Ах, как жаль, что сердце Ваше не так чувствительно, как этого хотелось бы оставившим Вас любовникам… Имеете ли Вы хоть долю того потребного взаимности "со-чувствия", хотя бы на примере понимания литературных героев?… неужели? Тогда ответьте, если внимательно читали, а не только трепетали мысленно: Анна и Вронский любят – счастливы ли они? Левин и Кити любят – они счастливы? Счастливы ли тем самым полным непреходящим смыслом, намёк на который вам явно представился в вопросе? Нет…, лучше не отвечайте, а отставьте свои наведённые фантазии в сторону и перечитайте-ка спокойно, не о себе….

Ну, а природа-мать примет всё, со всеми промежуточными вариантами, лишая человека лишь одного права: переносить житейские страдания в душевном безмолвии. И это состояние, знакомое в своих вариантах всем без исключения, описано Толстым так, что мы не отличаем себя от его героев.

Желающие "любить" не отдают себе отчёта в избираемом жребии. Ради надежды одного на десять тысяч – чуда сопряжения взаимной любви – упразднён "обычай": родовые правила соподчинения в паре. Но, чтобы "любовная лодка не билась о быт", заведённый "порядок обязанностей" должен замениться ежедневной работой – удерживать чувственно-духовные отношения. И всякий теперь сочиняет эти правила отдельно? (Какой онтологический ужас!). Сколькие действительно способны на это? Скольких накрывает истощение и через какое время?

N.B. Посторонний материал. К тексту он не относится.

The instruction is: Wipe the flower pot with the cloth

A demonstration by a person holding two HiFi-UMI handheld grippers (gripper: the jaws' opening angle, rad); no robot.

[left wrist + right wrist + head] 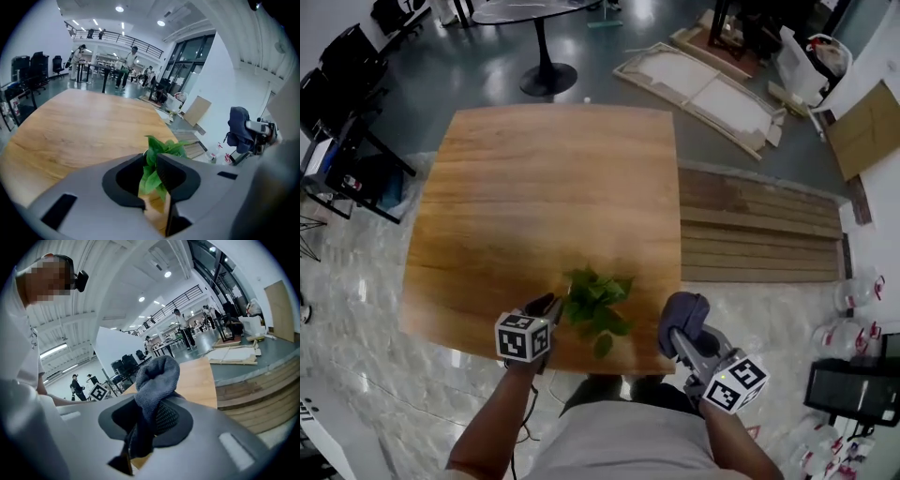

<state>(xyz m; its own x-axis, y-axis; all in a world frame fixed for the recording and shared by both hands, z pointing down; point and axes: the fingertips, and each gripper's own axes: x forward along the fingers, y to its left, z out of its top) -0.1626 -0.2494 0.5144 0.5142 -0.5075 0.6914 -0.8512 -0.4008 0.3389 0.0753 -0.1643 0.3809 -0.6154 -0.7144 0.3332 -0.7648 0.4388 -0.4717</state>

Переживая то любовь-страсть, то любовь-самопожертвование, читатель не замечает подвоха: удовольствие от самой жизни он принимает за цель жизни. В этом причина психологического тумана, что застит взор и мешает увидеть простую истину. Любовь – прекрасный дар дословесной Природы и только от самих людей зависит, эта (хотя всё можно испортить) радость: будет ли источником роста душевной близости или станет началом скольжения по наклонной плоскости утилитарного удовольствия к забвению любых личных отношений?